What the task requires:
From the first line to the last, restate the material word for word; pictures stay out.

┏━━

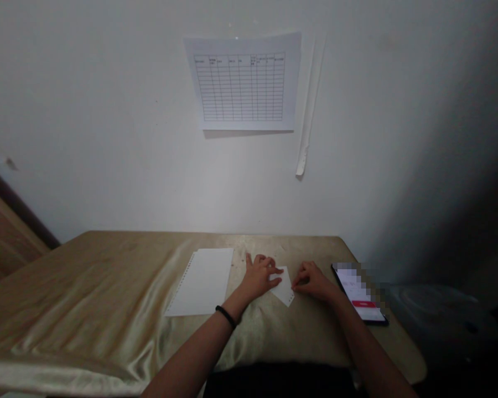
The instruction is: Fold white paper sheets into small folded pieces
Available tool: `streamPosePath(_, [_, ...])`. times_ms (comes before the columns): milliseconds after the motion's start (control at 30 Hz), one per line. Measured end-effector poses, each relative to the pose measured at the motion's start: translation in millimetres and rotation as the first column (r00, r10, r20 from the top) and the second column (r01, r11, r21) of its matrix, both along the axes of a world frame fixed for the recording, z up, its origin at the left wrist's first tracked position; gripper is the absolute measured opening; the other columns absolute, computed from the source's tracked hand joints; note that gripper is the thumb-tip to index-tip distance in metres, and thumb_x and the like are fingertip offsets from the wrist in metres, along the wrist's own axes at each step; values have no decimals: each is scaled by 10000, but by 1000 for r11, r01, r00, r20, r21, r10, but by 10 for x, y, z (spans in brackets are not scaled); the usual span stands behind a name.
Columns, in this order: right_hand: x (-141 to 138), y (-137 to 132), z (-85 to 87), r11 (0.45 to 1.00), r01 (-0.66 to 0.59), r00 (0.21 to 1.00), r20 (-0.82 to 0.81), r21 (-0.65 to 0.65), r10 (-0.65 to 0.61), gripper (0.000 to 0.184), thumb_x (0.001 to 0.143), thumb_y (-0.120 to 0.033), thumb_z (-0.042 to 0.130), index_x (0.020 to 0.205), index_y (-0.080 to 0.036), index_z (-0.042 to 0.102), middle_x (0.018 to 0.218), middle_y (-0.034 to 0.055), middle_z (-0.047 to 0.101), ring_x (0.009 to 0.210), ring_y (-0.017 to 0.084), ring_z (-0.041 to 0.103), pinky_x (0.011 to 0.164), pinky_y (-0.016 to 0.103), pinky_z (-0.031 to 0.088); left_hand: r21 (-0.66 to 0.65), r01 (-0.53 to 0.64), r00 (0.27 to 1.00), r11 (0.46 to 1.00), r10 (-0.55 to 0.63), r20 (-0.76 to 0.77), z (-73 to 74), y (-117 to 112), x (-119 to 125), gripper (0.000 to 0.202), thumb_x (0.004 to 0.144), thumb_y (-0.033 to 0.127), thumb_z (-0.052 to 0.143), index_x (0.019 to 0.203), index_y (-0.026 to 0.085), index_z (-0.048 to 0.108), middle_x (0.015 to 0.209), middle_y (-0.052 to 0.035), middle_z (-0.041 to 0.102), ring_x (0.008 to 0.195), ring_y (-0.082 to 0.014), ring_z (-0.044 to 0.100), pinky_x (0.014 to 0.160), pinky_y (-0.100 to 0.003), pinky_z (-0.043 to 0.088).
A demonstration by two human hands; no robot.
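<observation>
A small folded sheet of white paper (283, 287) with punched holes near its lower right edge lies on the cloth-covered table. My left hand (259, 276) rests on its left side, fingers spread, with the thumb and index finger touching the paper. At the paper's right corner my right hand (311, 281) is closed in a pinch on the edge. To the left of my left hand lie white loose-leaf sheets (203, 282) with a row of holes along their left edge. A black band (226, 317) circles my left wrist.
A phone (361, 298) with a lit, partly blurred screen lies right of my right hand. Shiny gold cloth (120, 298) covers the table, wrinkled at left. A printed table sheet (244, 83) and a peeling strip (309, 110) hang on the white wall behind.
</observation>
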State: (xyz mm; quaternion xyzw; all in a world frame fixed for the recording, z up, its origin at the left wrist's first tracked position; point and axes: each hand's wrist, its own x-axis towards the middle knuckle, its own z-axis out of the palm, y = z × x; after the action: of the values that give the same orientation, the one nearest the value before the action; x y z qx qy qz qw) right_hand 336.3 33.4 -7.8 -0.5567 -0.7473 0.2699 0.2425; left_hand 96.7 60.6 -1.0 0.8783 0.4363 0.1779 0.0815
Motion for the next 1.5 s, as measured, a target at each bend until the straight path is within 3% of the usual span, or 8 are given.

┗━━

Task result:
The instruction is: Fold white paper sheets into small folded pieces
Available tool: `streamPosePath(_, [_, ...])`. times_ms (comes before the columns): milliseconds after the motion's start (control at 30 Hz), one per line. Measured end-effector poses, each relative to the pose measured at the motion's start: translation in millimetres and rotation as the first column (r00, r10, r20 from the top) and the second column (r01, r11, r21) of its matrix, both along the axes of a world frame fixed for the recording, z up, its origin at the left wrist's first tracked position; gripper is the absolute measured opening; the other columns absolute, computed from the source's tracked hand joints; note that gripper is the thumb-tip to index-tip distance in metres, and thumb_x and the like are fingertip offsets from the wrist in metres, along the wrist's own axes at each step; values have no decimals: each is scaled by 10000, but by 1000 for r11, r01, r00, r20, r21, r10, but by 10 for x, y, z (spans in brackets are not scaled); the usual span stands behind a name.
Columns, in this order: right_hand: x (-141 to 138), y (-137 to 132), z (-85 to 87), r11 (0.45 to 1.00), r01 (-0.66 to 0.59), r00 (0.21 to 1.00), r20 (-0.82 to 0.81), r21 (-0.65 to 0.65), r10 (-0.65 to 0.61), gripper (0.000 to 0.184), thumb_x (0.001 to 0.143), thumb_y (-0.120 to 0.033), thumb_z (-0.042 to 0.130), index_x (0.020 to 0.205), index_y (-0.080 to 0.036), index_z (-0.042 to 0.102), middle_x (0.018 to 0.218), middle_y (-0.034 to 0.055), middle_z (-0.047 to 0.101), ring_x (0.009 to 0.210), ring_y (-0.017 to 0.084), ring_z (-0.041 to 0.103), pinky_x (0.011 to 0.164), pinky_y (-0.016 to 0.103), pinky_z (-0.031 to 0.088); left_hand: r21 (-0.66 to 0.65), r01 (-0.53 to 0.64), r00 (0.27 to 1.00), r11 (0.46 to 1.00), r10 (-0.55 to 0.63), r20 (-0.76 to 0.77), z (-73 to 74), y (-117 to 112), x (-119 to 125), gripper (0.000 to 0.202), thumb_x (0.004 to 0.144), thumb_y (-0.033 to 0.127), thumb_z (-0.052 to 0.143), index_x (0.019 to 0.203), index_y (-0.026 to 0.085), index_z (-0.048 to 0.108), middle_x (0.015 to 0.209), middle_y (-0.052 to 0.035), middle_z (-0.041 to 0.102), ring_x (0.008 to 0.195), ring_y (-0.082 to 0.014), ring_z (-0.044 to 0.100), pinky_x (0.014 to 0.160), pinky_y (-0.100 to 0.003), pinky_z (-0.043 to 0.088).
A demonstration by two human hands; no robot.
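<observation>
A small folded sheet of white paper (283, 287) with punched holes near its lower right edge lies on the cloth-covered table. My left hand (259, 276) rests on its left side, fingers spread, with the thumb and index finger touching the paper. At the paper's right corner my right hand (311, 281) is closed in a pinch on the edge. To the left of my left hand lie white loose-leaf sheets (203, 282) with a row of holes along their left edge. A black band (226, 317) circles my left wrist.
A phone (361, 298) with a lit, partly blurred screen lies right of my right hand. Shiny gold cloth (120, 298) covers the table, wrinkled at left. A printed table sheet (244, 83) and a peeling strip (309, 110) hang on the white wall behind.
</observation>
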State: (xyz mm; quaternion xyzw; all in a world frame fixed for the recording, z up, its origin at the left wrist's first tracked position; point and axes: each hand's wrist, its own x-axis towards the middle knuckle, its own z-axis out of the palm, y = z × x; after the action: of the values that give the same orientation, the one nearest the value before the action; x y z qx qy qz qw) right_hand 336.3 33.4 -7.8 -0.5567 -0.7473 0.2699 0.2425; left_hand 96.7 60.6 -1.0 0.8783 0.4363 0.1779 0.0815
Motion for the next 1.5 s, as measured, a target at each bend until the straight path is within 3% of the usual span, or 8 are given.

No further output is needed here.